Please write out every line of the material exactly.

Segment Open

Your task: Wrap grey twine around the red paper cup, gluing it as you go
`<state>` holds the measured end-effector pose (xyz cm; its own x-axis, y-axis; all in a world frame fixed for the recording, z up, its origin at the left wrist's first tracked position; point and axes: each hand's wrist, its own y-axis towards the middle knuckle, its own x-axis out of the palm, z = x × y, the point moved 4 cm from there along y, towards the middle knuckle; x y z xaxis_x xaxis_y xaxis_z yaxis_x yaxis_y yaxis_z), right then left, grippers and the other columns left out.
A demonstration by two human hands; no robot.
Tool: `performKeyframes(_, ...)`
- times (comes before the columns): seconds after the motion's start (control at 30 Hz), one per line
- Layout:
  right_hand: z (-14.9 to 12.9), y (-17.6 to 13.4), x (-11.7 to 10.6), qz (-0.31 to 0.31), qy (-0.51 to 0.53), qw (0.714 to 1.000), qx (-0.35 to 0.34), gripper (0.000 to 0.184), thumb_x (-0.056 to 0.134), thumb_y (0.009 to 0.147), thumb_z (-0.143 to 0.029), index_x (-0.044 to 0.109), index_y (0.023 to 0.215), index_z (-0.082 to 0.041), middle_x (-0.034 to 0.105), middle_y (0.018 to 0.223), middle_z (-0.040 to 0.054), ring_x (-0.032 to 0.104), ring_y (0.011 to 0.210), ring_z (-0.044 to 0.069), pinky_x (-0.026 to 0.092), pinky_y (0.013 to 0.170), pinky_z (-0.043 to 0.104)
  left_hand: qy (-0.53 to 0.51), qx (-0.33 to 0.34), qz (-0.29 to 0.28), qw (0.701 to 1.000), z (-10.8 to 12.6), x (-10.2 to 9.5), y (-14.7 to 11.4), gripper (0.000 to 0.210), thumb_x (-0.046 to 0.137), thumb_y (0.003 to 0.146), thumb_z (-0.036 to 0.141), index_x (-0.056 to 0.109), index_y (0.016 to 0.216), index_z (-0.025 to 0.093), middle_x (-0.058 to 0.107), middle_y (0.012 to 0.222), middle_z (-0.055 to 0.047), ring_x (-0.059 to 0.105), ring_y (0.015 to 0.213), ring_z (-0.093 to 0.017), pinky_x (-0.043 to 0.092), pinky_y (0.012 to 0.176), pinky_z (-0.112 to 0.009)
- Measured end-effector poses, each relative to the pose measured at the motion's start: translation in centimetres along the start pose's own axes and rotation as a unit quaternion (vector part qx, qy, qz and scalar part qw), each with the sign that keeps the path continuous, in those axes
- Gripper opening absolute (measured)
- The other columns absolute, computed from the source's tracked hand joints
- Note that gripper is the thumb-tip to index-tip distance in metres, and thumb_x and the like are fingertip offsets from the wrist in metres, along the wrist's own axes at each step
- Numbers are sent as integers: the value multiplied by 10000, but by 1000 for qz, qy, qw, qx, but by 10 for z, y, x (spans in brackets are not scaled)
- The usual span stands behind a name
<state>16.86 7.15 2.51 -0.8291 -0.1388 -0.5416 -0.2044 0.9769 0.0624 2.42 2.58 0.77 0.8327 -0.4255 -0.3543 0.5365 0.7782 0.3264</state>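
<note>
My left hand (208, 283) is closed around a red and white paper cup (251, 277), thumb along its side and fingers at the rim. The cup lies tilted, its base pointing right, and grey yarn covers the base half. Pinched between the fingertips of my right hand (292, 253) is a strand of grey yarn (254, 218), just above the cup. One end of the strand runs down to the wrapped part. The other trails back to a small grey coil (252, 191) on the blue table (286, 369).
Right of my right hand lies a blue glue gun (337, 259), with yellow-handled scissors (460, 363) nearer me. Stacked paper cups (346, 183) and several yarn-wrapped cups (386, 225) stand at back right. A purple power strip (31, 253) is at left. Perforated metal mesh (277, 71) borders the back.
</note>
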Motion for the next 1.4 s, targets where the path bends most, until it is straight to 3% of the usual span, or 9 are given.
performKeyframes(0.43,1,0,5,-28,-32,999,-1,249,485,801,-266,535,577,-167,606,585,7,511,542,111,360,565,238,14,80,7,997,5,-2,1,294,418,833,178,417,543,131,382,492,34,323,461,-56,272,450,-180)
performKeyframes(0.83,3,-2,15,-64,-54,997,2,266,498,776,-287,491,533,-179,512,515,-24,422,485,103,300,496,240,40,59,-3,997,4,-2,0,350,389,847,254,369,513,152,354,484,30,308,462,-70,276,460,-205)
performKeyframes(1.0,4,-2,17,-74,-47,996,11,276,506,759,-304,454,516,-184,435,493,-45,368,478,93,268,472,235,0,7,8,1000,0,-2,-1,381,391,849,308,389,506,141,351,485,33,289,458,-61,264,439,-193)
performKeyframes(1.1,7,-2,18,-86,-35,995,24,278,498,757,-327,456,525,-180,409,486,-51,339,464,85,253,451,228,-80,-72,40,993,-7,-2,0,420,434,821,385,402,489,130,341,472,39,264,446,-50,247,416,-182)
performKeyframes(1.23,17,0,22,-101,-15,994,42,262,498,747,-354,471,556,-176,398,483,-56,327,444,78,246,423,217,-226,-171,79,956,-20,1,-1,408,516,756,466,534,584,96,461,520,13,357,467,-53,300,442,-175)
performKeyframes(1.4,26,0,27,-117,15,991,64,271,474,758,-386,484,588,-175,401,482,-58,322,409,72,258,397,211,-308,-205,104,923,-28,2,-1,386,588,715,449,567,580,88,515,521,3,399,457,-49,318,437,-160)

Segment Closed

» **Task output**
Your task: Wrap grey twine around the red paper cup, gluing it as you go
`<state>` holds the measured end-effector pose (xyz cm; its own x-axis, y-axis; all in a world frame fixed for the recording, z up, its origin at the left wrist's first tracked position; point and axes: each hand's wrist, its own y-axis towards the middle knuckle, its own x-axis out of the palm, z = x × y, the point moved 4 cm from there along y, towards the middle knuckle; x y z xaxis_x xaxis_y xaxis_z yaxis_x yaxis_y yaxis_z), right then left, grippers and the other columns left out.
A demonstration by two human hands; no robot.
Tool: `performKeyframes(_, ...)`
- times (comes before the columns): seconds after the motion's start (control at 30 Hz), one per line
- Layout:
  right_hand: z (-14.9 to 12.9), y (-17.6 to 13.4), x (-11.7 to 10.6), qz (-0.31 to 0.31), qy (-0.51 to 0.53), qw (0.714 to 1.000), qx (-0.35 to 0.34), gripper (0.000 to 0.184), thumb_x (-0.056 to 0.134), thumb_y (0.009 to 0.147), thumb_z (-0.143 to 0.029), index_x (-0.044 to 0.109), index_y (0.023 to 0.215), index_z (-0.082 to 0.041), middle_x (-0.034 to 0.105), middle_y (0.018 to 0.223), middle_z (-0.040 to 0.054), ring_x (-0.032 to 0.104), ring_y (0.011 to 0.210), ring_z (-0.044 to 0.069), pinky_x (-0.026 to 0.092), pinky_y (0.013 to 0.170), pinky_z (-0.043 to 0.104)
  left_hand: qy (-0.53 to 0.51), qx (-0.33 to 0.34), qz (-0.29 to 0.28), qw (0.701 to 1.000), z (-10.8 to 12.6), x (-10.2 to 9.5), y (-14.7 to 11.4), gripper (0.000 to 0.210), thumb_x (-0.046 to 0.137), thumb_y (0.003 to 0.146), thumb_z (-0.036 to 0.141), index_x (-0.056 to 0.109), index_y (0.016 to 0.216), index_z (-0.025 to 0.093), middle_x (-0.058 to 0.107), middle_y (0.012 to 0.222), middle_z (-0.055 to 0.047), ring_x (-0.059 to 0.105), ring_y (0.015 to 0.213), ring_z (-0.093 to 0.017), pinky_x (-0.043 to 0.092), pinky_y (0.012 to 0.176), pinky_z (-0.112 to 0.009)
- Measured end-effector poses, each relative to the pose measured at the motion's start: translation in centimetres along the start pose's own axes and rotation as a unit quaternion (vector part qx, qy, qz and scalar part qw), each with the sign that keeps the path continuous, in those axes
- Gripper opening absolute (measured)
- The other columns absolute, computed from the source's tracked hand joints
- Note that gripper is the thumb-tip to index-tip distance in metres, and thumb_x and the like are fingertip offsets from the wrist in metres, along the wrist's own axes at each step
- Numbers are sent as integers: the value multiplied by 10000, but by 1000 for qz, qy, qw, qx, but by 10 for z, y, x (spans in brackets are not scaled)
- The usual span stands behind a name
<state>16.86 7.15 2.51 -0.8291 -0.1388 -0.5416 -0.2044 0.9769 0.0624 2.42 2.58 0.77 0.8327 -0.4255 -0.3543 0.5365 0.7782 0.3264</state>
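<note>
My left hand (208, 283) is closed around a red and white paper cup (251, 277), thumb along its side and fingers at the rim. The cup lies tilted, its base pointing right, and grey yarn covers the base half. Pinched between the fingertips of my right hand (292, 253) is a strand of grey yarn (254, 218), just above the cup. One end of the strand runs down to the wrapped part. The other trails back to a small grey coil (252, 191) on the blue table (286, 369).
Right of my right hand lies a blue glue gun (337, 259), with yellow-handled scissors (460, 363) nearer me. Stacked paper cups (346, 183) and several yarn-wrapped cups (386, 225) stand at back right. A purple power strip (31, 253) is at left. Perforated metal mesh (277, 71) borders the back.
</note>
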Motion for the next 1.4 s, targets where the path bends most, until it is straight to 3% of the usual span, or 9 are given.
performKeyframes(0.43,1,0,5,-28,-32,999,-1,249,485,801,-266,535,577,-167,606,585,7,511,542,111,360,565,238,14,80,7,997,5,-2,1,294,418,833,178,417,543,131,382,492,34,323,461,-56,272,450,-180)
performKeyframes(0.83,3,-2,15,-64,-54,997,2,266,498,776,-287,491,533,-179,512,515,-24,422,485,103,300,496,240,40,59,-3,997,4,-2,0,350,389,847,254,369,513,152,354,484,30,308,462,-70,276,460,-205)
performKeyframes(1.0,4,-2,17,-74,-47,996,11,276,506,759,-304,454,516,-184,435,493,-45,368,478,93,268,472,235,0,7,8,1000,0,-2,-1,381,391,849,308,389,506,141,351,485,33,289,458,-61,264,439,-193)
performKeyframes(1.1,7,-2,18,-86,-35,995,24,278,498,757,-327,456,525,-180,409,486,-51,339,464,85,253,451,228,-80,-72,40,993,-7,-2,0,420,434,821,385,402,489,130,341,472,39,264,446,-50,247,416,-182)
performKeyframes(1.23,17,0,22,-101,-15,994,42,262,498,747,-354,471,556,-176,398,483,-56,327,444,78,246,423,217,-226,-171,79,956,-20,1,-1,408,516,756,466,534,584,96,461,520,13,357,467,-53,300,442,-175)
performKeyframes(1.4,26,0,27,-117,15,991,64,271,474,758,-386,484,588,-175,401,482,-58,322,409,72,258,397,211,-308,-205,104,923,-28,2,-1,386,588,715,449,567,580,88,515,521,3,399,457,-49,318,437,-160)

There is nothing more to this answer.